■ Required action: Please return the listing exactly as it stands, skipping any pictures.

┌──

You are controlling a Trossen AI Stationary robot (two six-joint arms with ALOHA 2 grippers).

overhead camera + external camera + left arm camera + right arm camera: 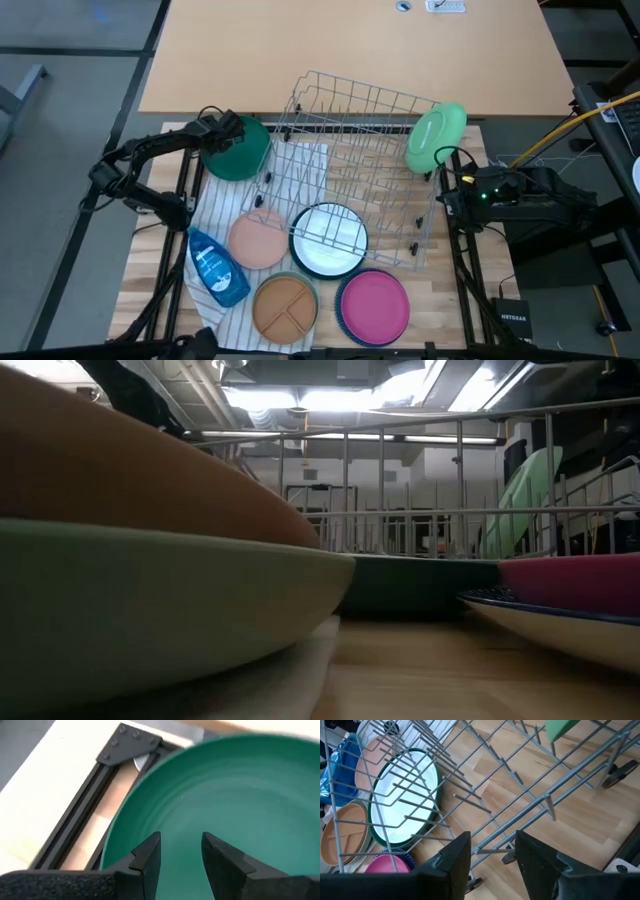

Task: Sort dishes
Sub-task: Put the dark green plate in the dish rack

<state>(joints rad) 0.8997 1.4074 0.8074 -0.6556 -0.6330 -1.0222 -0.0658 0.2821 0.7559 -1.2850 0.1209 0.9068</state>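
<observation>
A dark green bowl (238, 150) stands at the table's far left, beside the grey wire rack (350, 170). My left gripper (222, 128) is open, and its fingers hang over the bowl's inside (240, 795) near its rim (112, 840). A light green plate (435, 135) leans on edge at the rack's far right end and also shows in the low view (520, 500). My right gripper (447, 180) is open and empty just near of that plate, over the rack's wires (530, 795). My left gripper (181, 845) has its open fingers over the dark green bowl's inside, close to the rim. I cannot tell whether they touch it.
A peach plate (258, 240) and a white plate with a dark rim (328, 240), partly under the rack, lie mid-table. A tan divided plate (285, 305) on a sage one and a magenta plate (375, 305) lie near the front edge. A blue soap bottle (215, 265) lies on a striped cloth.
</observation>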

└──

■ The answer:
You are controlling a Trossen AI Stationary robot (two six-joint arms with ALOHA 2 grippers).

overhead camera + external camera + left arm camera + right arm camera: 

Task: Sort dishes
Sub-task: Put the dark green plate in the dish rack

<state>(joints rad) 0.8997 1.4074 0.8074 -0.6556 -0.6330 -1.0222 -0.0658 0.2821 0.7559 -1.2850 0.1209 0.9068</state>
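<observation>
A dark green bowl (238, 150) stands at the table's far left, beside the grey wire rack (350, 170). My left gripper (222, 128) is open, and its fingers hang over the bowl's inside (240, 795) near its rim (112, 840). A light green plate (435, 135) leans on edge at the rack's far right end and also shows in the low view (520, 500). My right gripper (447, 180) is open and empty just near of that plate, over the rack's wires (530, 795). My left gripper (181, 845) has its open fingers over the dark green bowl's inside, close to the rim. I cannot tell whether they touch it.
A peach plate (258, 240) and a white plate with a dark rim (328, 240), partly under the rack, lie mid-table. A tan divided plate (285, 305) on a sage one and a magenta plate (375, 305) lie near the front edge. A blue soap bottle (215, 265) lies on a striped cloth.
</observation>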

Work on this exercise is complete.